(REQUIREMENT)
The result should be the full listing copied exactly, with no pictures in it.

== SOURCE DATA ==

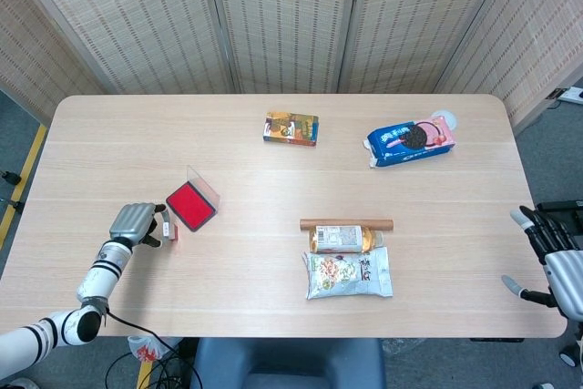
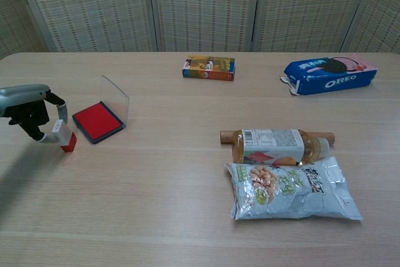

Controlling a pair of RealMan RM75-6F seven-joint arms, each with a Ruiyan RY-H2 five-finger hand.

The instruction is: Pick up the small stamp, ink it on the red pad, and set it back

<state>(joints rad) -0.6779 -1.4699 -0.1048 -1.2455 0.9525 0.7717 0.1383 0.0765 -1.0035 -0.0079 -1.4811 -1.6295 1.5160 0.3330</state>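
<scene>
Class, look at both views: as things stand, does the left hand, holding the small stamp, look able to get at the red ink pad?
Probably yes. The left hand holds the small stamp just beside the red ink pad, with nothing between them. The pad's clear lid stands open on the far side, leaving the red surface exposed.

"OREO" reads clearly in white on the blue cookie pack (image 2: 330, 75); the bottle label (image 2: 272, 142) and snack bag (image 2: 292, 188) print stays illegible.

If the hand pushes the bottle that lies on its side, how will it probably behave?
The bottle lies on its side and looks round, so it would probably roll. The wooden stick behind it and the snack bag in front may stop it soon. It seems filled with liquid, so likely rather heavy.
</scene>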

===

(EXERCISE ANSWER)
Controlling a pair of RealMan RM75-6F seven-joint arms, each with a Ruiyan RY-H2 five-finger hand.

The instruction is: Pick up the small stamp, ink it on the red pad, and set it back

<state>(joints rad) -0.6779 -1.4699 -0.1048 -1.2455 0.9525 0.7717 0.1383 0.0765 -1.0035 -0.0079 -1.4811 -1.6295 1.5160 0.3330</state>
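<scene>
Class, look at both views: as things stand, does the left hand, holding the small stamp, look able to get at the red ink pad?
Probably yes. The left hand holds the small stamp just beside the red ink pad, with nothing between them. The pad's clear lid stands open on the far side, leaving the red surface exposed.

"OREO" reads clearly in white on the blue cookie pack (image 2: 330, 75); the bottle label (image 2: 272, 142) and snack bag (image 2: 292, 188) print stays illegible.

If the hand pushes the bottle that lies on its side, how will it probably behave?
The bottle lies on its side and looks round, so it would probably roll. The wooden stick behind it and the snack bag in front may stop it soon. It seems filled with liquid, so likely rather heavy.
</scene>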

No further output is needed.